**Problem to solve:** Filter task. Return each line of the material that holds the string "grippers".

**Data section:**
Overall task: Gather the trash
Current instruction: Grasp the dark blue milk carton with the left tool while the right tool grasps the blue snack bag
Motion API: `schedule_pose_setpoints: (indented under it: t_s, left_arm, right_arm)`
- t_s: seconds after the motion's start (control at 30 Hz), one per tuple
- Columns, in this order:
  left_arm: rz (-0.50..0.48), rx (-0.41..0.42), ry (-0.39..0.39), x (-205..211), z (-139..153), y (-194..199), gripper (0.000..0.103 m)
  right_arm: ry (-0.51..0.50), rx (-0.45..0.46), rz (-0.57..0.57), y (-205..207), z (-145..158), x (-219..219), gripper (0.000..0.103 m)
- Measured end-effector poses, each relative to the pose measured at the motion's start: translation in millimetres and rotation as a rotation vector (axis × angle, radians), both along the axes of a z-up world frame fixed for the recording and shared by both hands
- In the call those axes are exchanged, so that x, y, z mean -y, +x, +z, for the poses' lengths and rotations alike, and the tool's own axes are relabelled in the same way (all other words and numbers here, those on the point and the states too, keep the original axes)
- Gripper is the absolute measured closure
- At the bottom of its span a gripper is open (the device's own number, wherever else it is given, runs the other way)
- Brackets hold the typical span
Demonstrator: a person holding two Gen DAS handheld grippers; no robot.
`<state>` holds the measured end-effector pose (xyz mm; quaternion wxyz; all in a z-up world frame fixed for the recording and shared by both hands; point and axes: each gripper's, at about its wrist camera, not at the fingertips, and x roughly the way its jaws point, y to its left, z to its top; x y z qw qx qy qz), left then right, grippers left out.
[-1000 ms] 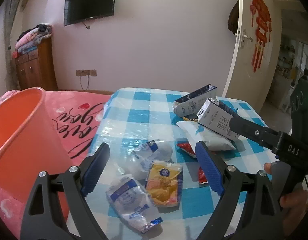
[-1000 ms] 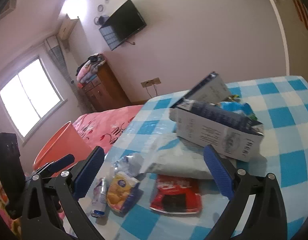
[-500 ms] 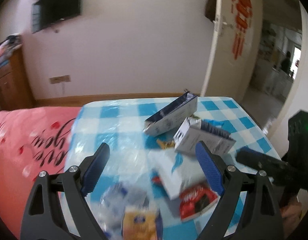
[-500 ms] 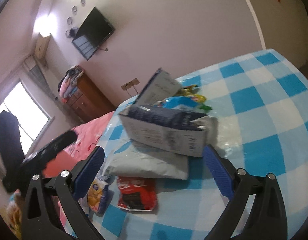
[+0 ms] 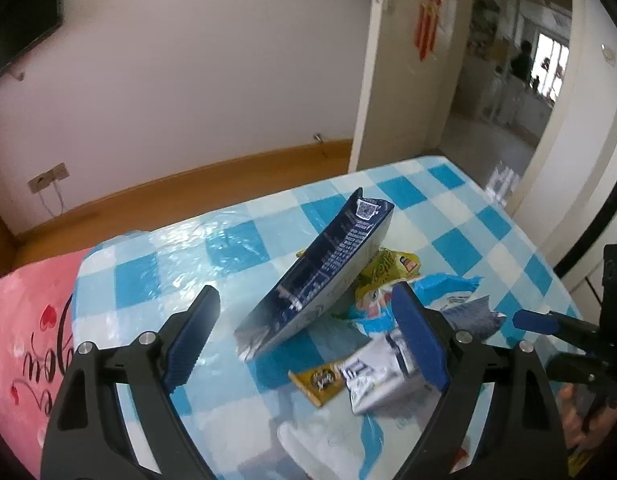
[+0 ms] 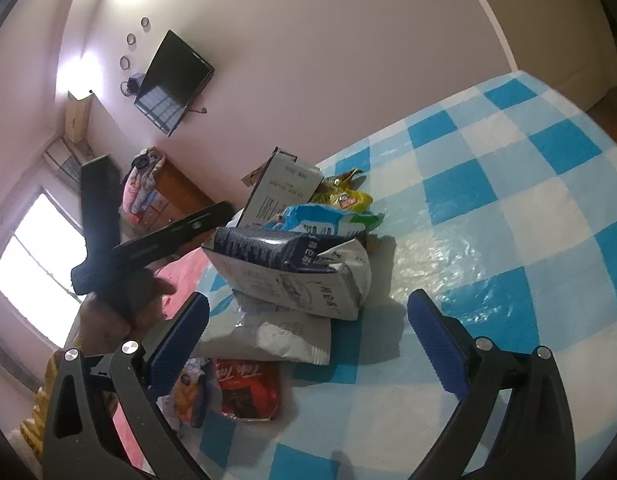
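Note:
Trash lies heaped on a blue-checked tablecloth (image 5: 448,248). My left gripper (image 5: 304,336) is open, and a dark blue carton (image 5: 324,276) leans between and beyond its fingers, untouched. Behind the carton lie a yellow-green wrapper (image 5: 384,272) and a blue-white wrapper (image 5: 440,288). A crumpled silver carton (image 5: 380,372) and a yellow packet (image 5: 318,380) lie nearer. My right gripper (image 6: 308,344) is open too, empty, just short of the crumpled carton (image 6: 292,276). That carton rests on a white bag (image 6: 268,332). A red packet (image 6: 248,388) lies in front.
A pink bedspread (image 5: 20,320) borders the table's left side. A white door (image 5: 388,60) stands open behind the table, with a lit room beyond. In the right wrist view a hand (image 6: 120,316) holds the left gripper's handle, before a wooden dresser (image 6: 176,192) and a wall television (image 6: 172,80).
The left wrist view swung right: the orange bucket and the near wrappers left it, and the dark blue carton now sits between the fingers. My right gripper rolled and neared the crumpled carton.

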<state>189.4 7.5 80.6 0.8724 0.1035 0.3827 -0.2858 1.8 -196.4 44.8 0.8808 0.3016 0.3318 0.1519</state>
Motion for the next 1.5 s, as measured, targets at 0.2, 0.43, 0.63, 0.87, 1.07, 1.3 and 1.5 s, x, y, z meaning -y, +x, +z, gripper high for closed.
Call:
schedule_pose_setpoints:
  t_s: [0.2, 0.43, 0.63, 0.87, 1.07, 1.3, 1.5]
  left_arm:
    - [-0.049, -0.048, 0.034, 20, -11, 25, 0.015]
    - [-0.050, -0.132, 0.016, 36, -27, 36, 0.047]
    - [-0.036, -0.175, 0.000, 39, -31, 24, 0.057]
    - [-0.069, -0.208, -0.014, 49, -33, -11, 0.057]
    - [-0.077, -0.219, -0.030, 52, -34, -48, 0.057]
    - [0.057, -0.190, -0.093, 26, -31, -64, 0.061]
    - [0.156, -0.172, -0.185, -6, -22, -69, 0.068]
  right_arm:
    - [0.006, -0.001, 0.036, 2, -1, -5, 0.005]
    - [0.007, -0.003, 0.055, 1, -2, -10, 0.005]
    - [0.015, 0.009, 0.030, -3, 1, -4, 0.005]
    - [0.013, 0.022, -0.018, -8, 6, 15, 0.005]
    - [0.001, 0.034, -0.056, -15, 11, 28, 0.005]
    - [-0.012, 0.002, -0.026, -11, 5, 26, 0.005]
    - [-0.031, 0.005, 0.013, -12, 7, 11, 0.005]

**Output below:**
Demonstrator: a person holding two Gen DAS handheld grippers; no robot.
`<state>` holds the measured end-effector pose (xyz mm; quaternion wxyz; all in a z-up world frame fixed for the recording and shared by both hands; point and axes: each gripper's, at about its wrist camera, not at the fingertips, and x roughly the way its jaws point, y to its left, z to its top; x y z qw qx qy qz), left then right, grippers left out.

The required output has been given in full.